From Cartesian + product, after French philosopher, mathematician, and scientist René Descartes (1596–1650), whose formulation of analytic geometry gave rise to the concept.

### NounEdit

Cartesian product (plural Cartesian products)

1. (set theory) The set of all possible pairs of elements whose components are members of two sets. Notation: ${\displaystyle X\times Y=\{(x,y)\|x\in X\land y\in Y\}}$ .
2. (databases) All possible combinations of rows between all of the tables listed.
3. (geometry) The set of points in an (m + n)-dimensional Cartesian space corresponding to all possible pairs of points from the two sets from spaces of dimension m and n.
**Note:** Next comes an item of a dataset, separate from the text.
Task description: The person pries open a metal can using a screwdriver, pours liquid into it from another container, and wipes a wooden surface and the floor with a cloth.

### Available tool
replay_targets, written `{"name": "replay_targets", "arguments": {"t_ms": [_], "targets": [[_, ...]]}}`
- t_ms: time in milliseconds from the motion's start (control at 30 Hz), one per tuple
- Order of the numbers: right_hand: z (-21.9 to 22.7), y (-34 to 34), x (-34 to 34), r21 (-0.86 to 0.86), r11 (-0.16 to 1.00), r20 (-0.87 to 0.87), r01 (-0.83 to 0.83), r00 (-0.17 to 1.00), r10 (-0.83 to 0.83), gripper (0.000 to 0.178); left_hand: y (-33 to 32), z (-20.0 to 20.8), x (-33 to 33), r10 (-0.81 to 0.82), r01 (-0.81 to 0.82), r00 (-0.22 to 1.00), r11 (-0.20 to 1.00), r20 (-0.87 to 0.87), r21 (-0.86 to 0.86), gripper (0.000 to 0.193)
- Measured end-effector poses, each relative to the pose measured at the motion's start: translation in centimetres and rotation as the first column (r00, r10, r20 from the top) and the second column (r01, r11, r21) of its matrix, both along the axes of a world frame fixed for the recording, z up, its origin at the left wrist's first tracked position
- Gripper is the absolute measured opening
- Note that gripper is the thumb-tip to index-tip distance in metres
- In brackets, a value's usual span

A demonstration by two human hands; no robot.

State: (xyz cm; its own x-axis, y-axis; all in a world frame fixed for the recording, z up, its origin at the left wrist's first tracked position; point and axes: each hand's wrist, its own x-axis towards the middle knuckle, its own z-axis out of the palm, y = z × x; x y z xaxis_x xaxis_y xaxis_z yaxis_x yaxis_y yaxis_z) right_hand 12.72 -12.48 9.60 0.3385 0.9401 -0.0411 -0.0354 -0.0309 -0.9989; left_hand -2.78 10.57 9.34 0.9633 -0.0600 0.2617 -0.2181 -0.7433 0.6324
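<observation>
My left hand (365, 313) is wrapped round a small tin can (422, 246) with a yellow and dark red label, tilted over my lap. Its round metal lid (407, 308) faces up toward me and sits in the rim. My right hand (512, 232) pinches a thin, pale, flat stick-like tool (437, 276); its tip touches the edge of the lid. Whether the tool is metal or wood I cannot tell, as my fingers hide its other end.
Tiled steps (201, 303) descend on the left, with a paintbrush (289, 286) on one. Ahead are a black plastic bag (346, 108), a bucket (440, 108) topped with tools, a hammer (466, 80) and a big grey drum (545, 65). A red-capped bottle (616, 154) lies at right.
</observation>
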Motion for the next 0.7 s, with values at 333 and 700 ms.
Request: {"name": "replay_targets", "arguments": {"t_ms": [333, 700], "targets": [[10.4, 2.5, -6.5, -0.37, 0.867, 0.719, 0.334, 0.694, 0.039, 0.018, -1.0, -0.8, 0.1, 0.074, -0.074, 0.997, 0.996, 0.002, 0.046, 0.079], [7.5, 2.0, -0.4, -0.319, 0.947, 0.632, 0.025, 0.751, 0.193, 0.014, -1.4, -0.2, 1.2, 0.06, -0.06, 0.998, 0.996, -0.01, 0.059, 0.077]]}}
Notation: ${\displaystyle X\times Y=\{(x_{1},...x_{m},y_{1},...y_{n})\|(x_{1},...x_{m})\in X\land (y_{1},...y_{n})\in Y\}}$ .
• 1987, M. Göckeler, T. Schücker, Differential Geometry, Gauge Theories, and Gravity, 1989, page 98,
On the Cartesian product of two manifolds a differentiable structure can be constructed in the following way.
• 1997, Michel Marie Deza, Monique Laurent, Geometry of Cuts and Metrics, 2009, page 297,
The hypercube is the simplest example of a Cartesian product of graphs; indeed, the m-hypercube is nothing but (K2)m.
• 2004, David Bao, Colleen Robles, Ricci and Flag Curvatures in Finsler Geometry, David Dai-Wai Bao, Robert L. Bryant, Shiing-Shen Chern, Zhomgmin Shen (editors), A Sampler of Riemann-Finsler Geometry, page 246,
A moment's thought convinces us of the following:
The Cartesian product of two Riemannian Einstein metrics with the same constant Ricci scalar ρ is again Ricci-constant, and has Ric = ρ.